Unas palabras llaman su atención, las pronuncia su madre: “No entrarán aún a clases presenciales”. “¡Cómo!”, se agita. “¡Pero si este lunes comenzamos con las clases en la escuela, nos lo dijo la maestra!”, inmediatamente replica.
La madre contesta que la disposición es reciente y que no lo había querido decir antes para no desilusionar a la niña. Esta se echa a llorar, tanto, como si su llanto pudiera lograr algo en la decisión tomada. Las lágrimas se deslizan en colorados cachetes y los ojos muestran una gran tristeza.
Esto que ocurrió hace un par de semanas, cuando el semáforo y las disposiciones impedían todavía el regreso a las clases presenciales, retrató un hecho real teniendo como protagonista a una niña que, al igual que cientos y miles como ella, anhelaba el regreso a su escuela. No se trata de abonar al discurso político. Va mucho más allá de lo que ha manifestado ese discurso un día sí y otro también, y otro no y otro también no: la volatilidad de la narrativa durante la pandemia.

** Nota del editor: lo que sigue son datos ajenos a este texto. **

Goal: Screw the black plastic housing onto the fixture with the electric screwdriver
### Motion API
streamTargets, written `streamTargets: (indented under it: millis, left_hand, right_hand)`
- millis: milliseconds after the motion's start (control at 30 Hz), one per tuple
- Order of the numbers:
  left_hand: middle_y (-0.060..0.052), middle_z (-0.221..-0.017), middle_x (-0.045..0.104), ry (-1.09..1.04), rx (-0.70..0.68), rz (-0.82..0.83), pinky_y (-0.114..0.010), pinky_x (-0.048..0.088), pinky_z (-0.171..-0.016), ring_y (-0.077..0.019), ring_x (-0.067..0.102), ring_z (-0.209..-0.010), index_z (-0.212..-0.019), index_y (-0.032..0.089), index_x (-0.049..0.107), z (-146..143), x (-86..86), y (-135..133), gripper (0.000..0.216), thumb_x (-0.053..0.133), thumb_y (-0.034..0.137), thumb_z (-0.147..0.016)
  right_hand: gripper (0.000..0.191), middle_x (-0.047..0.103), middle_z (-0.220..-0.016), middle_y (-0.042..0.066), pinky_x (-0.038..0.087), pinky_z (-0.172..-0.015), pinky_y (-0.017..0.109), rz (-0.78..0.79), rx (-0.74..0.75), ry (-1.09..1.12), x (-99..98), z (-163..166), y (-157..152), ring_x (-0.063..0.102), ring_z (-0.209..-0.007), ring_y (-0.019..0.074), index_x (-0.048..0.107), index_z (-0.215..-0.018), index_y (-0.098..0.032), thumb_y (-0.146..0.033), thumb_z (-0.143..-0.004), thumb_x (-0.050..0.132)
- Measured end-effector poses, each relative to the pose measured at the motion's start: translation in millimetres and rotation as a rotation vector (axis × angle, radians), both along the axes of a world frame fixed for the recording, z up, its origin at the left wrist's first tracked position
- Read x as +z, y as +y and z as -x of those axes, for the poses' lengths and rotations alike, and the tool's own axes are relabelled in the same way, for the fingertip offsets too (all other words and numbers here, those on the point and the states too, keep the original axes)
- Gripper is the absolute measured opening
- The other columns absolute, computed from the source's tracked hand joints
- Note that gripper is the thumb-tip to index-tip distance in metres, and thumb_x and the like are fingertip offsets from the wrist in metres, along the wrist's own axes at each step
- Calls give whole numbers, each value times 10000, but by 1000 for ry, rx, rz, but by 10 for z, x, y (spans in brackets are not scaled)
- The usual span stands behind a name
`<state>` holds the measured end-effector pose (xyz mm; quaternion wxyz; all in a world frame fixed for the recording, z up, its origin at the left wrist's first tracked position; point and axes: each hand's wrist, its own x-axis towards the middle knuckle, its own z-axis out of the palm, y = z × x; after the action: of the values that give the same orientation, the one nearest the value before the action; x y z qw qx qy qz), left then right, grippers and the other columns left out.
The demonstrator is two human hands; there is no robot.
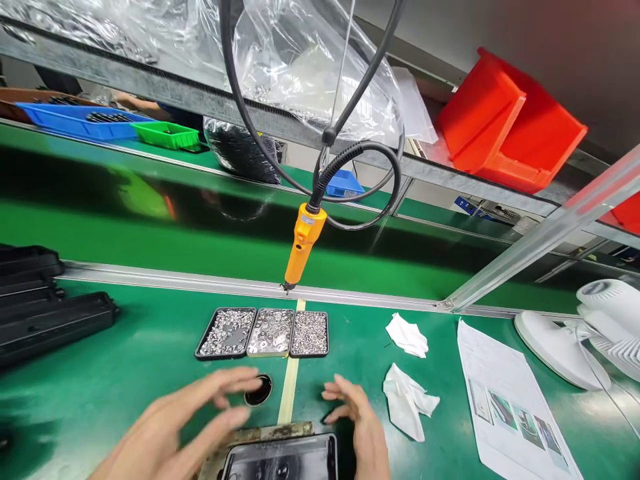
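My left hand (193, 420) hovers at the lower left with thumb and fingers apart, holding nothing; motion smears it slightly. My right hand (360, 417) is to the right, fingers loosely bent and apart, also without anything in it. Between the two hands lies a black rectangular housing (280, 443), cut off by the bottom edge of the view. It sits against a worn metal plate (295, 431). Just beyond my left fingertips is a small round container (259, 392) with a dark inside.
Three shallow trays of screws (225, 331), washers (271, 331) and small metal parts (310, 333) stand ahead. Above them hangs an orange electric screwdriver (303, 243). White cloths (407, 403), a printed sheet (515, 400) and a white fan (560, 350) lie right; black cases (55, 327) left.
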<state>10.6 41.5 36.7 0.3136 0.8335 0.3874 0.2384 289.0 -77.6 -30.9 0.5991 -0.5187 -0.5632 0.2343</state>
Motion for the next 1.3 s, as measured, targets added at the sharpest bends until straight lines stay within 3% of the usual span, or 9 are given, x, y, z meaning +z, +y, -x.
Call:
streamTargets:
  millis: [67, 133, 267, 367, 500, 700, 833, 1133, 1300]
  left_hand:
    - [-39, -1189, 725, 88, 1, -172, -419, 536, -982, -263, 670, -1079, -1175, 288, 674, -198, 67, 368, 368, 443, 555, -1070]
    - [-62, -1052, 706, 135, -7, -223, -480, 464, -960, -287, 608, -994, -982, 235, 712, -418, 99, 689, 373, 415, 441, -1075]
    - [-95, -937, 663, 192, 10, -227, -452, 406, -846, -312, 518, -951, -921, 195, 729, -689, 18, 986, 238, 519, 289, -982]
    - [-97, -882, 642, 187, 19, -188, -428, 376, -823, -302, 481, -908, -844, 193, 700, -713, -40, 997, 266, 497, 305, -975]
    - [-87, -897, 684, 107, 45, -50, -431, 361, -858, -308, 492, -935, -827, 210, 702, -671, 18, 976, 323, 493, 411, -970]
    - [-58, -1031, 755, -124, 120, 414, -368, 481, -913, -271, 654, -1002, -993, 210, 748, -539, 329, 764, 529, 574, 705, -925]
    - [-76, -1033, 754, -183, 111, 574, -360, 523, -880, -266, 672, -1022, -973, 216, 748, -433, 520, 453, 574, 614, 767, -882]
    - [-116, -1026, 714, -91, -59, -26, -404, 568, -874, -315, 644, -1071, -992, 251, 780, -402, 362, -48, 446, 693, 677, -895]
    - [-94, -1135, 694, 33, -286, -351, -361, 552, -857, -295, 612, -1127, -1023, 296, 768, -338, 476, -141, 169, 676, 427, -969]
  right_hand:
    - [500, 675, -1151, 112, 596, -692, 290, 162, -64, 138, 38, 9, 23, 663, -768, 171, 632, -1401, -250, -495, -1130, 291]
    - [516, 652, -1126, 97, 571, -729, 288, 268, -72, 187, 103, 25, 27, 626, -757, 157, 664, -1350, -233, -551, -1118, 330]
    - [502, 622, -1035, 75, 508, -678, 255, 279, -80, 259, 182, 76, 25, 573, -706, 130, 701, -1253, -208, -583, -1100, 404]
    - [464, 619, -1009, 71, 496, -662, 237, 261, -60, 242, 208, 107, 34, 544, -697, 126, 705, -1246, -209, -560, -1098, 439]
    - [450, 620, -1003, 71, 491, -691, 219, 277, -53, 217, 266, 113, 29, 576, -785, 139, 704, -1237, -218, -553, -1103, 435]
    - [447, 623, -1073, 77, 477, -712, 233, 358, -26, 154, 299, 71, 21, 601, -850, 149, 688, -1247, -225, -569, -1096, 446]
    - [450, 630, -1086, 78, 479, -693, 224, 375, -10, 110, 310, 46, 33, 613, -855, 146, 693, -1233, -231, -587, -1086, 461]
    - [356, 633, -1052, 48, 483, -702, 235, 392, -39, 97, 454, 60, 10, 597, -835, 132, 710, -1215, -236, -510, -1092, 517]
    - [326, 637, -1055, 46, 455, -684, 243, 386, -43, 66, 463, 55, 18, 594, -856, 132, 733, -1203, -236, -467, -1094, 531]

Los niños sacrificaron mucho: la posibilidad de encontrarse con sus pares, el juego de los recesos, el refugio afectuoso dotado por los maestros de aula. La separación, por supuesto, era necesaria, ni duda cabe.
Pero en este contexto suenan injustas varias cosas: el discurso político que fue y vino en vaivén, la falta de información adecuada en las jornadas de aplicación de las vacunas, la irresponsabilidad del discurso al inicio de la pandemia, la misma irresponsabilidad criminal ante el avance del Ómicron denominado “Covidcito”.
Suena injusto para niños como la niña de la presente historia, el grupo de personas que irresponsablemente han dejado de tomar las medidas precautorias para enfrentar el ominoso virus: los que no usan la mascarilla; los que no se quieren vacunar. Unos y otros alargan más el tiempo para que esto al menos disminuya. Gracias a ellos, en buena medida, los efectos del virus siguen haciendo estragos.
Alargar el tiempo para que esto acabe es criminal. Es tiempo de vida. Es la vida misma.
Si la disciplina se convirtiera en un acto de solidaridad social, como lo han demostrado los millones de niños de México, las complicaciones derivadas de la enfermedad se verían sumamente debilitadas. Es conmovedor observar niños, adolescentes y jóvenes estoicos ante el uso de la mascarilla. Sin embargo, ahí se sigue, desde las esferas gubernamentales, declarando que la “gripita” no hará estragos.
¿Cuáles, entre cientos de lecciones, ha dado la pandemia? Por lo menos sería deber de la sociedad entender que las cosas no son como quisiéramos y que la dinámica es actualmente diferente. Se ha logrado inculcar esto en muchos niños.
¿Será posible que sean los adultos y los que gobiernan en el País que también lo entiendan? Ojalá un día eso fuera posible.